Arguments pertinents
La décision de la Cour repose sur un cadre procédural qui garantit le droit d'appel des condamnés ainsi que des parties civiles. En vertu des articles régissant les procédures d'appel (notamment les articles 380-1 à 380-15 du Code de procédure pénale), la Cour a jugé pertinent de transmettre l'affaire à une autre cour d'assises pour qu'elle soit réexaminée, ce qui témoigne de l'importance de la révision des cas graves dans le système juridique. Elle a ainsi affirmé "qu'il y a lieu de statuer sur l'appel principal" tout en maintenant les droits des parties concernées.
Interprétations et citations légales
L'arrêt fait référence à plusieurs articles du Code de procédure pénale concernant le droit d'appel. Par exemple :
- Code de procédure pénale - Article 380-1 : Cet article établit les principes régissant les appels, permettant aux condamnés ainsi qu'aux parties civiles de contester une décision devant une cour d'assises supérieure.
- Code de procédure pénale - Article 567-1-1 : Ce texte détermine la composition de la chambre qui statue sur les appels, en précisant les règles de délibération et de décision.

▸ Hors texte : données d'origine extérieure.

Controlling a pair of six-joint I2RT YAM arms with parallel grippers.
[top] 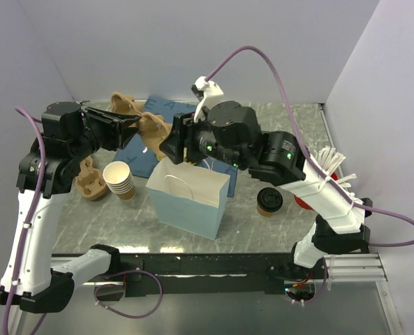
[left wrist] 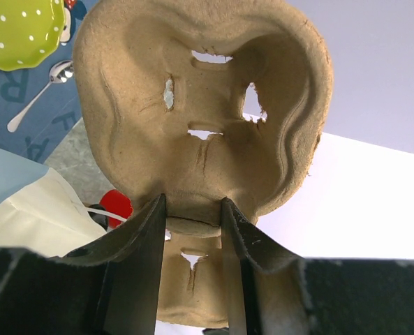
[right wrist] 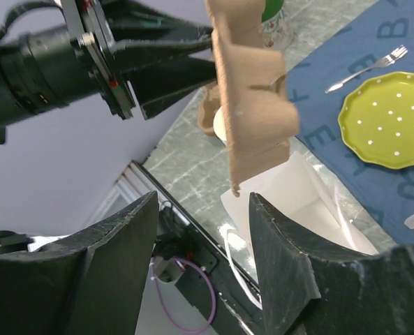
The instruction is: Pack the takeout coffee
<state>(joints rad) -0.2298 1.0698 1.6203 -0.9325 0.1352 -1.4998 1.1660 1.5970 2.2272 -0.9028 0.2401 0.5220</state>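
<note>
So the takeout coffee [top: 269,200] sits on the tabletop [top: 109,223] beside the paper bag [top: 189,199], well apart from the left hand [left wrist: 193,209] pinching the cup carrier [left wrist: 207,118] and the right hand [right wrist: 203,202] hanging open.

You see a pulp cup carrier [left wrist: 207,125] hanging over the open blue paper bag [top: 189,202] on the tabletop [top: 109,223]. Left, stacked tan cups [top: 119,180] seem to touch a second carrier [top: 91,180]. A blue placemat [right wrist: 374,91] bears a dotted green plate [right wrist: 388,118] and fork [right wrist: 367,66].
</note>
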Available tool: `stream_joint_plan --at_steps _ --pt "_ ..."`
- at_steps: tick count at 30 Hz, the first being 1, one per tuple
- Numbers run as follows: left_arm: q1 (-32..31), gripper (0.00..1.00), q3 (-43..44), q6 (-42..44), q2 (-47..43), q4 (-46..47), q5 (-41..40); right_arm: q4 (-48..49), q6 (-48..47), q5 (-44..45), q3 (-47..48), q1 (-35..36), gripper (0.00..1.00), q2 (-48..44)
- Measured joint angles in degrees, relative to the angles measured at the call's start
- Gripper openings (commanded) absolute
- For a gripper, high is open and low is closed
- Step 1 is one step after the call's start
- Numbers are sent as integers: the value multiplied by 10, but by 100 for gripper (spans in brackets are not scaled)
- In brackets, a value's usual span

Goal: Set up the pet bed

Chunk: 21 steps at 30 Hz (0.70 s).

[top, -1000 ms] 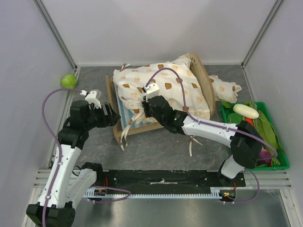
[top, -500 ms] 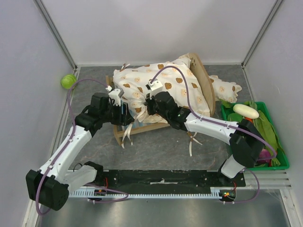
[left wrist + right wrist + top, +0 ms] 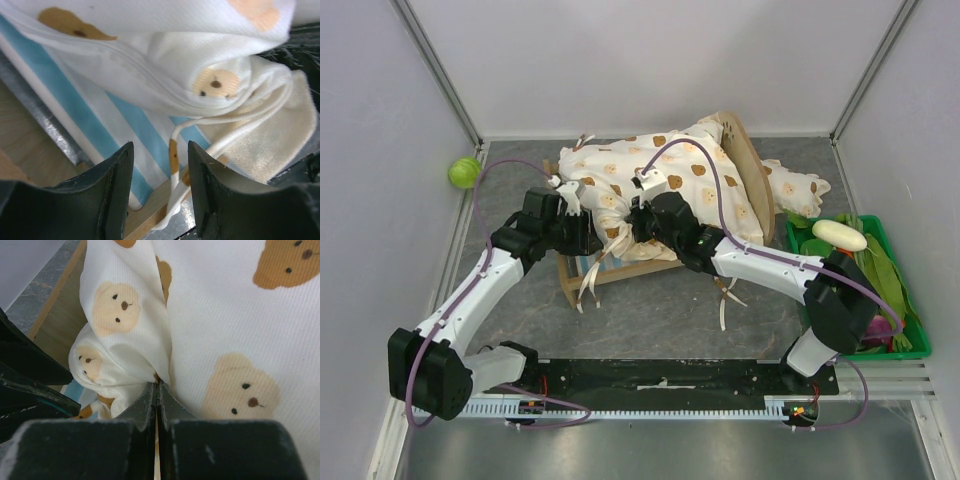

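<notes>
Grey table [image 3: 660,320] between white walls carries the pet bed [image 3: 620,271] at its middle, with the bear-print cushion [image 3: 670,185] heaped across it. Both arms meet at the bed's near-left corner: left jaws by the rail, right jaws in the bunched fabric. Off to the right stands a green basket [image 3: 912,347].

From the left wrist, the left jaws stand spread and empty over the striped base [image 3: 75,115], with a tie cord [image 3: 225,132] trailing between them. They would do best to close on the cord alone, not the base.

From the right wrist, the right jaws are pressed together, pinching a fold of the cushion. A gentle outward pull should flatten that corner without dragging the frame.
</notes>
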Motion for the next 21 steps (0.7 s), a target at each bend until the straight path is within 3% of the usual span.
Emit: stream_joint_plan --at_steps 13,21 --pt "-4 72 -38 -5 -59 12 93 2 6 -22 -1 -11 0 0" --pt "-4 71 -38 -5 -101 19 95 2 9 -24 -2 -12 0 -2"
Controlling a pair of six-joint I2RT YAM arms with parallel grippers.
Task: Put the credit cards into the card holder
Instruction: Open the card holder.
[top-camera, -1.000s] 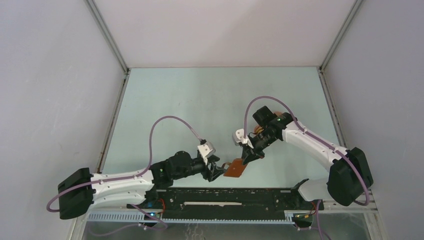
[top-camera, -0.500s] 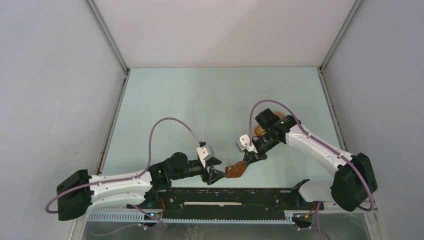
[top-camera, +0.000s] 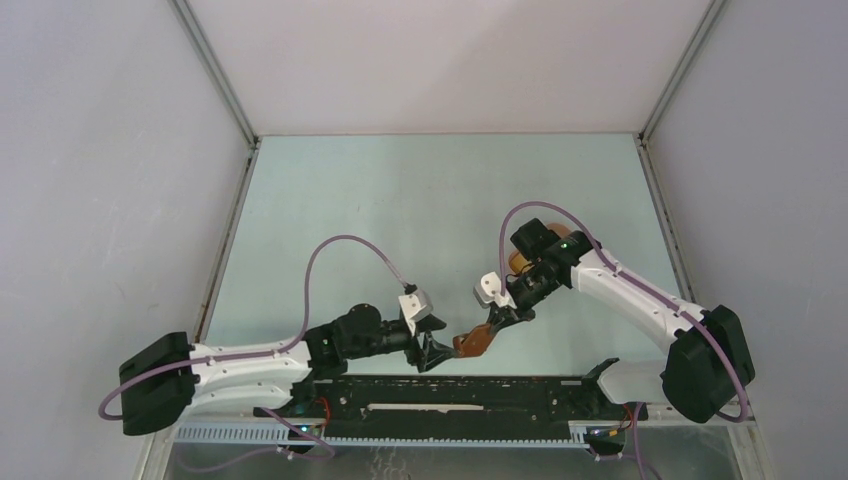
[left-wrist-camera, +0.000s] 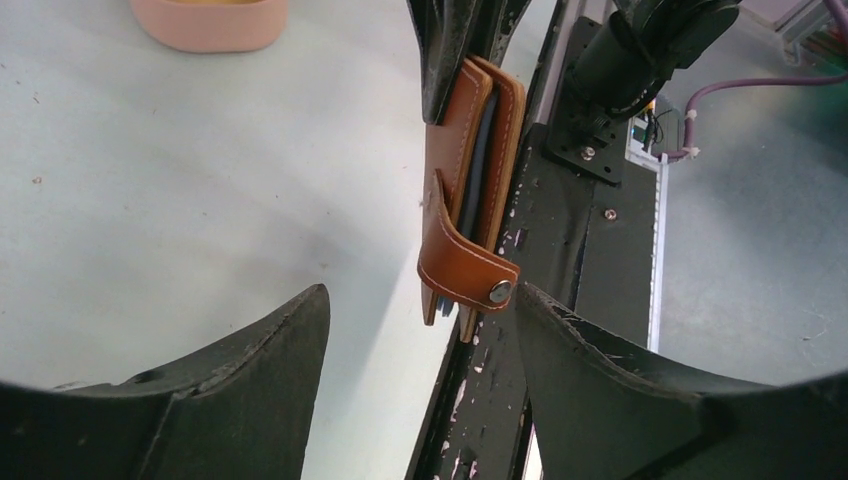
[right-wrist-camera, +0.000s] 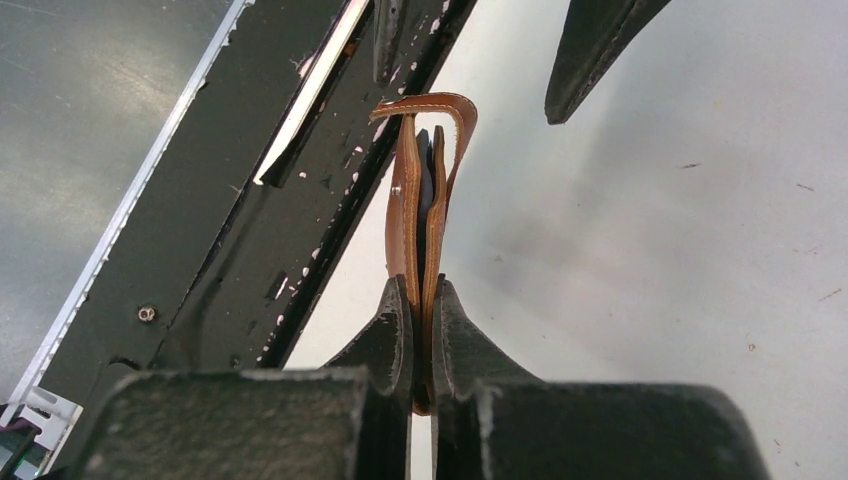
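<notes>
The left gripper (top-camera: 432, 351) stood open, a finger either side of the snap end of the card holder (left-wrist-camera: 470, 180), so closing off-centre could have twisted the holder or knocked its tab (left-wrist-camera: 462, 268) aside. The holder hung folded above the near edge of the table (left-wrist-camera: 200, 200) beside the black rail (left-wrist-camera: 545, 240), a bluish edge of the credit cards (left-wrist-camera: 481, 160) showing between its halves. The right gripper (right-wrist-camera: 420, 300) was clamped on its far end only, and a sideways shove could have worked holder and cards loose.
</notes>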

La Cour de cassation, en confirmant la nécessité d’un nouvel examen de l'affaire, souligne l'importance de la protection des droits fondamentaux en matière pénale, en veillant à ce que chaque partie puisse faire entendre son dossier dans un cadre juridique approprié. La formulation du jugement précise que l’affirmation "la cour a prononcé sur les intérêts civils" met en lumière le processus d’indemnisation des victimes qui s'inscrit dans la continuité de la procédure.
Cette décision renforce le rôle de la Cour de cassation non seulement comme instance de contrôle, mais aussi comme facilitateur pour s'assurer que la justice est rendue équitablement selon les droits et les protections accordés par la loi.